▶ [ASSIGNED TASK]: Retype the following data exactly, but leave its pictures out.

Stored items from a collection
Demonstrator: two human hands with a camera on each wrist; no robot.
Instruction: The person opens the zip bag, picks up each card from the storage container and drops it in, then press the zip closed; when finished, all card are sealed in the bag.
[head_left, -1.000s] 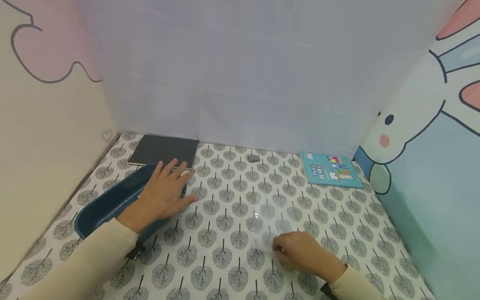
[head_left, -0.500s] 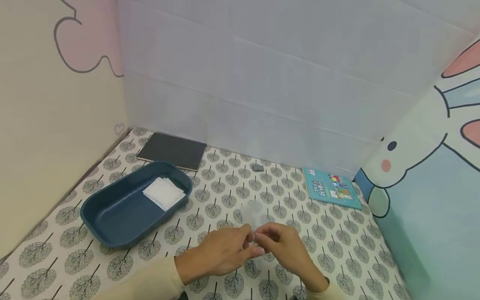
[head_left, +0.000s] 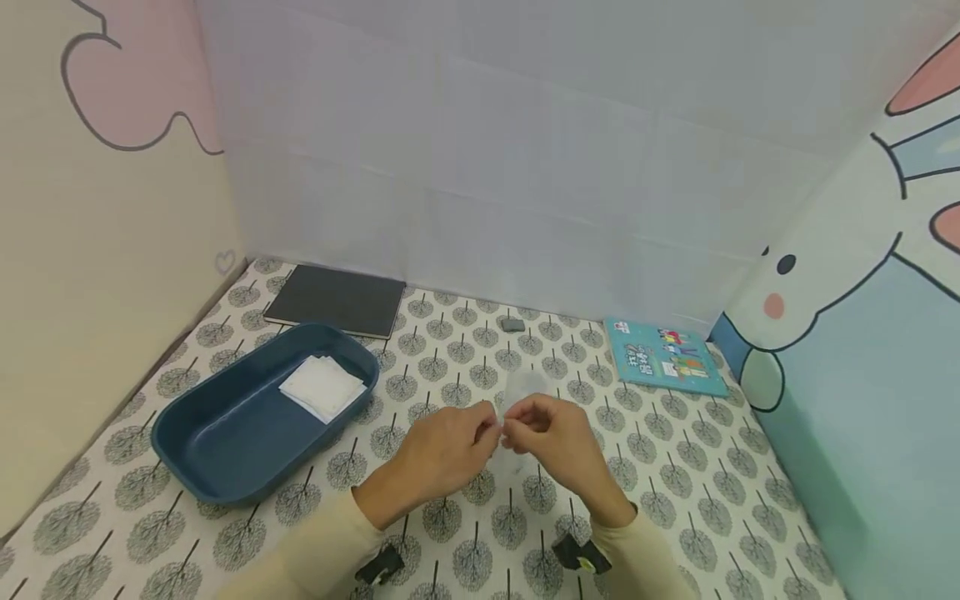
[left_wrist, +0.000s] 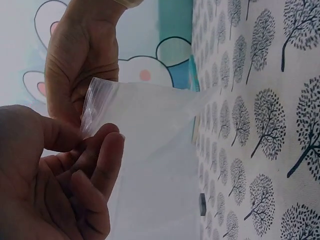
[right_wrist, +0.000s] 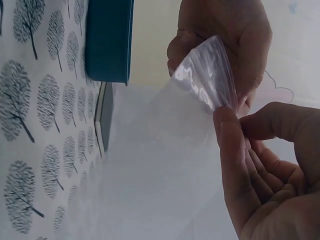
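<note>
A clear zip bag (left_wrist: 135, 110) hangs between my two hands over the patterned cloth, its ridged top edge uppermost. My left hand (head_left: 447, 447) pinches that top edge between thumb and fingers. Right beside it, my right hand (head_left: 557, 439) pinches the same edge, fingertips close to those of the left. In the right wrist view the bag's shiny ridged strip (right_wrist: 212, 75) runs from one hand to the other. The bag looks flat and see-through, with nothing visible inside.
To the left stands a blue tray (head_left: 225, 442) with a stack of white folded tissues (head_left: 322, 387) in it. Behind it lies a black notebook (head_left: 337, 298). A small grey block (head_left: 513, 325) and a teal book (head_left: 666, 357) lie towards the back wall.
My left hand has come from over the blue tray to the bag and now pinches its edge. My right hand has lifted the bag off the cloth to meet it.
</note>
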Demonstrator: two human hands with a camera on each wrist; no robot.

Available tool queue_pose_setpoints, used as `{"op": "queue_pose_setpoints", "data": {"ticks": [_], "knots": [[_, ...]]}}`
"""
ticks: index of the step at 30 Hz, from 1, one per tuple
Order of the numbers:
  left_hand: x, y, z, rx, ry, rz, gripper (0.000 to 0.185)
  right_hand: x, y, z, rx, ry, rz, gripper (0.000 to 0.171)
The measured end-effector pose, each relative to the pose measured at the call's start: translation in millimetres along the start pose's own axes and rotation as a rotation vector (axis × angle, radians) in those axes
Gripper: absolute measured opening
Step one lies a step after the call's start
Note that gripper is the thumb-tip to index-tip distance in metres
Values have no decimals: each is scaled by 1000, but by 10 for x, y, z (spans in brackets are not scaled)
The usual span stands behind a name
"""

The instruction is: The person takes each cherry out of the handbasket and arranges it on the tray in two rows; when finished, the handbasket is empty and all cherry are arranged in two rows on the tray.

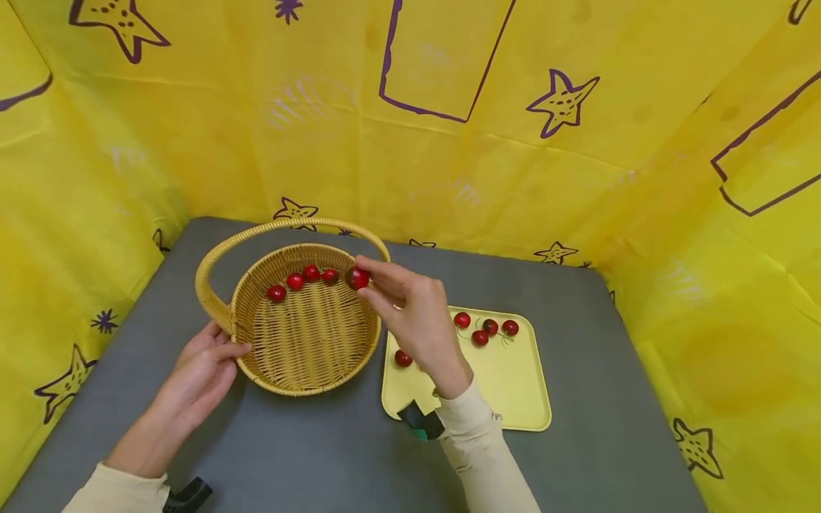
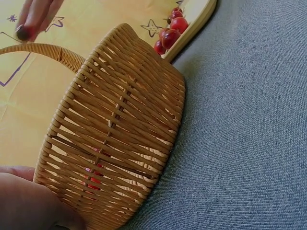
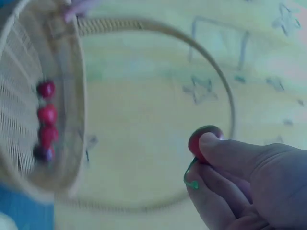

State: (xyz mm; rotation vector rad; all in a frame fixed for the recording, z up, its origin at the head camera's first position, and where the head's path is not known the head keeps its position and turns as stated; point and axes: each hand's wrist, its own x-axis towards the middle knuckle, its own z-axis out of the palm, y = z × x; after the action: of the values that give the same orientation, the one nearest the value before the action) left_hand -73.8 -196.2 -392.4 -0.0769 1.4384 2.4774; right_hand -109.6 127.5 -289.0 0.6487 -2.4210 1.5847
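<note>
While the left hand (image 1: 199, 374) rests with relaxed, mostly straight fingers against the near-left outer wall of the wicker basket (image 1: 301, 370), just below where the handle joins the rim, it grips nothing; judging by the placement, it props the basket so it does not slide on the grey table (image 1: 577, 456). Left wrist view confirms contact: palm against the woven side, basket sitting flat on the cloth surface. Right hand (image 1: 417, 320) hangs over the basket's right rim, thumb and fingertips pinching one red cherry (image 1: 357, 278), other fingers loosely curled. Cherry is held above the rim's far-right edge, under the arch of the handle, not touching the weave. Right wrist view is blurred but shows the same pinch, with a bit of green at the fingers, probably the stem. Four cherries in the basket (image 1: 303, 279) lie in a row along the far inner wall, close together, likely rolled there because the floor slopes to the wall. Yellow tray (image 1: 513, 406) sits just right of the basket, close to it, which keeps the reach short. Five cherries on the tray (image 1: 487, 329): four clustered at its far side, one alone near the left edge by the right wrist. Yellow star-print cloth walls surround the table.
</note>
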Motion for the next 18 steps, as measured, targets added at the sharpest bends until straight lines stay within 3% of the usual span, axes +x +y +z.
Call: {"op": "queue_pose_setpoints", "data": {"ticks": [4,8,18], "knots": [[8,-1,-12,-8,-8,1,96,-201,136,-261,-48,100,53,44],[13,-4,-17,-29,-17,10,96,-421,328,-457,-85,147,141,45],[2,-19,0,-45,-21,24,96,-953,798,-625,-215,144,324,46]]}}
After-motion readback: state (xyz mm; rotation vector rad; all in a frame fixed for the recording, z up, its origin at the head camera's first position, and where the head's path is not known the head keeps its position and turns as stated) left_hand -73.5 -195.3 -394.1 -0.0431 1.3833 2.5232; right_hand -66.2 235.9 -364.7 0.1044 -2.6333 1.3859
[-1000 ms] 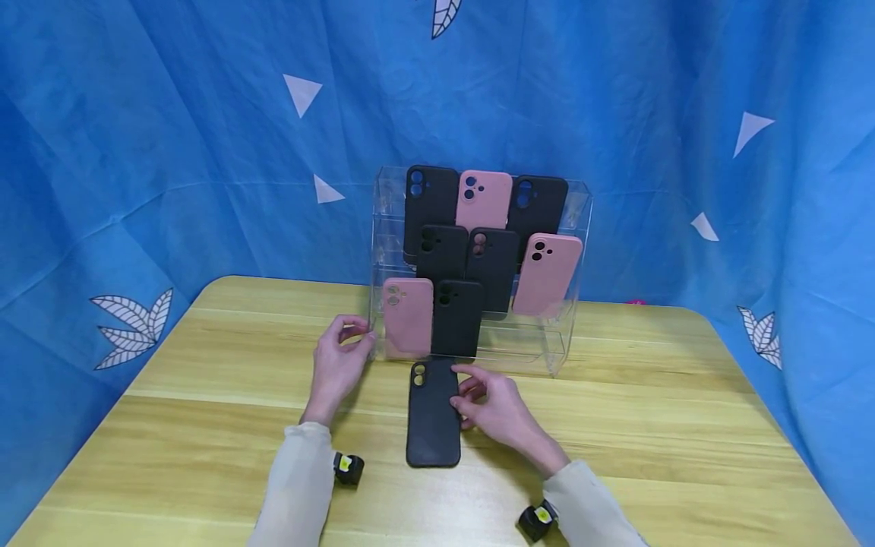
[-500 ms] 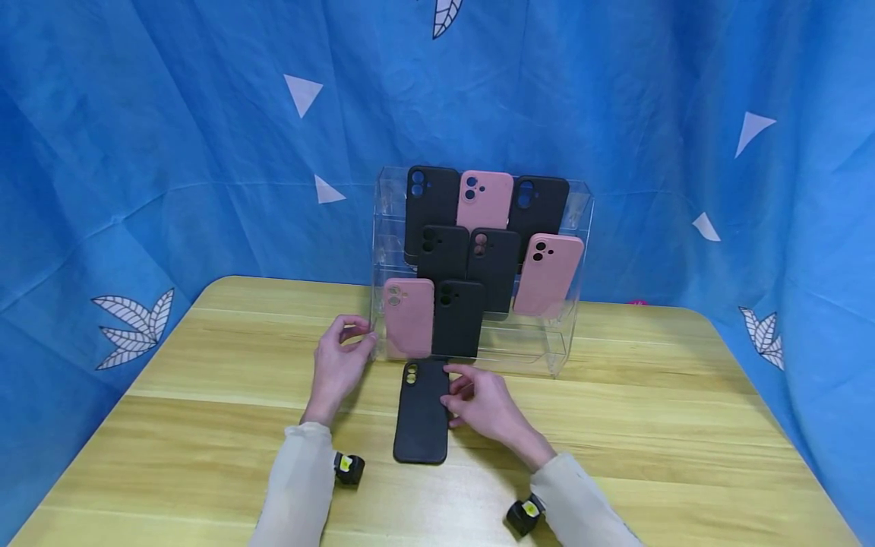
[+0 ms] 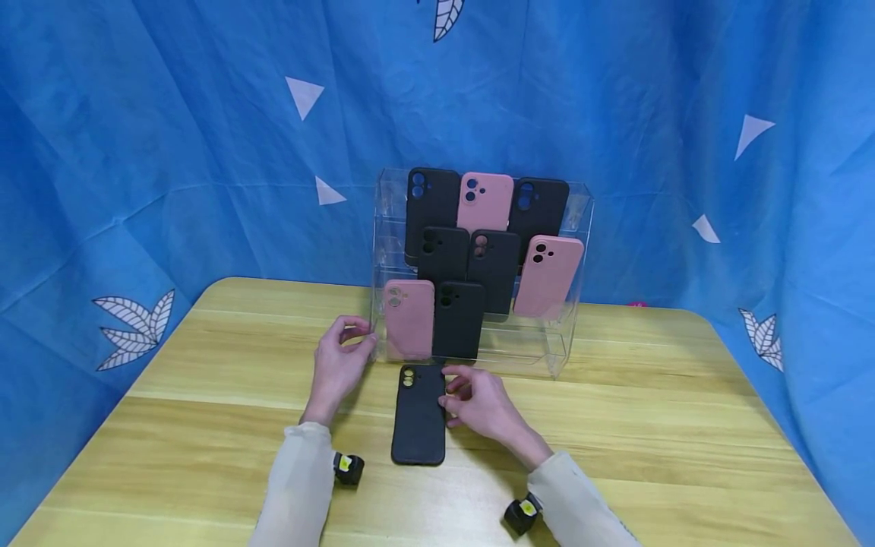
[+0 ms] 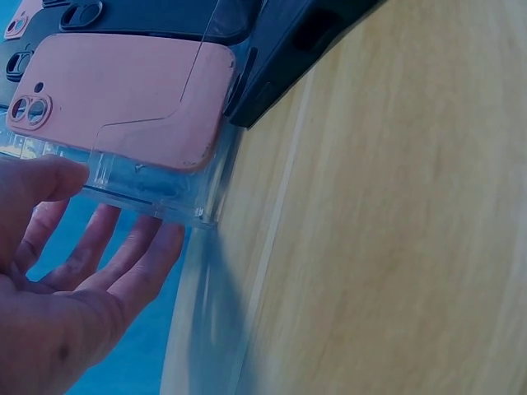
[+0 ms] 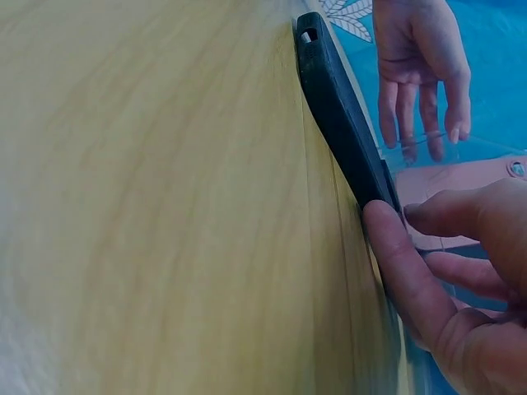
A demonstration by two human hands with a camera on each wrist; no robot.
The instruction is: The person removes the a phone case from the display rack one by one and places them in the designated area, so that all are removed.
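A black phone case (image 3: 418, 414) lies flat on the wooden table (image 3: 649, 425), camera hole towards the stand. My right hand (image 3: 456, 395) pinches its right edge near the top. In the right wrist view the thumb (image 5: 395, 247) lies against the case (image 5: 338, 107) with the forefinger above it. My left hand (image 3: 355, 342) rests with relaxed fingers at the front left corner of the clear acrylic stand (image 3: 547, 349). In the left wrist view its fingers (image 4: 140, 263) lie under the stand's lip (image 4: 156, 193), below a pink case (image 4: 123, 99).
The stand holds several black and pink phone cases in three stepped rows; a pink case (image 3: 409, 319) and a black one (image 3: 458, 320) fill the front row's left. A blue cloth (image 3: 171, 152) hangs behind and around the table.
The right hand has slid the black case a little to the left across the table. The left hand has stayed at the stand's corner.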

▶ [ANSWER TO THIS PROBLEM]:
Demonstrator: two human hands with a camera on each wrist; no robot.
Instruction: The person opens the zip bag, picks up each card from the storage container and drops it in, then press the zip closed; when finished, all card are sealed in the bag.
[head_left, -1.000s] 
[head_left, -0.500s] 
[head_left, +0.000s] 
[left_wrist, +0.000s] 
[right_wrist, +0.000s] 
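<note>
A clear zip bag (left_wrist: 135, 110) hangs between my two hands over the patterned cloth, its ridged top edge uppermost. My left hand (head_left: 447, 447) pinches that top edge between thumb and fingers. Right beside it, my right hand (head_left: 557, 439) pinches the same edge, fingertips close to those of the left. In the right wrist view the bag's shiny ridged strip (right_wrist: 212, 75) runs from one hand to the other. The bag looks flat and see-through, with nothing visible inside.
To the left stands a blue tray (head_left: 225, 442) with a stack of white folded tissues (head_left: 322, 387) in it. Behind it lies a black notebook (head_left: 337, 298). A small grey block (head_left: 513, 325) and a teal book (head_left: 666, 357) lie towards the back wall.
My left hand has come from over the blue tray to the bag and now pinches its edge. My right hand has lifted the bag off the cloth to meet it.
</note>
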Demonstrator: two human hands with a camera on each wrist; no robot.

Available tool queue_pose_setpoints, used as `{"op": "queue_pose_setpoints", "data": {"ticks": [_], "knots": [[_, ...]]}}`
"""
ticks: index of the step at 30 Hz, from 1, one per tuple
Order of the numbers:
  left_hand: x, y, z, rx, ry, rz, gripper (0.000 to 0.185)
  right_hand: x, y, z, rx, ry, rz, gripper (0.000 to 0.171)
The measured end-effector pose, each relative to the pose measured at the call's start: translation in millimetres along the start pose's own axes and rotation as a rotation vector (axis × angle, radians) in those axes
Gripper: absolute measured opening
Step one lies a step after the call's start
Note that gripper is the thumb-tip to index-tip distance in metres
Values have no decimals: each is scaled by 1000, but by 10 for x, y, z (spans in brackets are not scaled)
The usual span stands behind a name
"""

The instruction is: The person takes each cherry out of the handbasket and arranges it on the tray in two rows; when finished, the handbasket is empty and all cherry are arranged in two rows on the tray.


State: (xyz mm; rotation vector rad; all in a frame fixed for the recording, z up, its origin at the head camera's first position, and where the head's path is not known the head keeps its position and turns as stated; point and axes: each hand's wrist, its own x-axis towards the middle knuckle, its own z-axis out of the palm, y = z × x; after the action: of the values that give the same orientation, the one nearest the value before the action) left_hand -73.8 -196.2 -392.4 -0.0769 1.4384 2.4774; right_hand -109.6 127.5 -289.0 0.6487 -2.4210 1.5847
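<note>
While the left hand (image 1: 199, 374) rests with relaxed, mostly straight fingers against the near-left outer wall of the wicker basket (image 1: 301, 370), just below where the handle joins the rim, it grips nothing; judging by the placement, it props the basket so it does not slide on the grey table (image 1: 577, 456). Left wrist view confirms contact: palm against the woven side, basket sitting flat on the cloth surface. Right hand (image 1: 417, 320) hangs over the basket's right rim, thumb and fingertips pinching one red cherry (image 1: 357, 278), other fingers loosely curled. Cherry is held above the rim's far-right edge, under the arch of the handle, not touching the weave. Right wrist view is blurred but shows the same pinch, with a bit of green at the fingers, probably the stem. Four cherries in the basket (image 1: 303, 279) lie in a row along the far inner wall, close together, likely rolled there because the floor slopes to the wall. Yellow tray (image 1: 513, 406) sits just right of the basket, close to it, which keeps the reach short. Five cherries on the tray (image 1: 487, 329): four clustered at its far side, one alone near the left edge by the right wrist. Yellow star-print cloth walls surround the table.
</note>
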Motion for the next 18 steps, as measured, targets added at the sharpest bends until straight lines stay within 3% of the usual span, axes +x +y +z.
Call: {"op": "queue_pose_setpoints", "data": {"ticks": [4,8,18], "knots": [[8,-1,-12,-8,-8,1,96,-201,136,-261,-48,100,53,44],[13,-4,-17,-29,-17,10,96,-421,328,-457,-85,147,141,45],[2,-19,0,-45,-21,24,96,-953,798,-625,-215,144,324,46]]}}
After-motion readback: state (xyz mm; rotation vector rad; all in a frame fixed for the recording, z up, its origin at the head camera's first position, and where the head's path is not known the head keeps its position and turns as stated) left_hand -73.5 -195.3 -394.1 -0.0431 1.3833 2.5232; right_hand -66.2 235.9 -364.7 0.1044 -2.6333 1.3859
[-1000 ms] 
[-500 ms] 
[+0 ms] 
[+0 ms] 
[+0 ms] 
A demonstration by two human hands with a camera on each wrist; no robot.
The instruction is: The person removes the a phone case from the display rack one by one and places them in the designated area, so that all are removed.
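A black phone case (image 3: 418, 414) lies flat on the wooden table (image 3: 649, 425), camera hole towards the stand. My right hand (image 3: 456, 395) pinches its right edge near the top. In the right wrist view the thumb (image 5: 395, 247) lies against the case (image 5: 338, 107) with the forefinger above it. My left hand (image 3: 355, 342) rests with relaxed fingers at the front left corner of the clear acrylic stand (image 3: 547, 349). In the left wrist view its fingers (image 4: 140, 263) lie under the stand's lip (image 4: 156, 193), below a pink case (image 4: 123, 99).
The stand holds several black and pink phone cases in three stepped rows; a pink case (image 3: 409, 319) and a black one (image 3: 458, 320) fill the front row's left. A blue cloth (image 3: 171, 152) hangs behind and around the table.
The right hand has slid the black case a little to the left across the table. The left hand has stayed at the stand's corner.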

This exercise has been completed.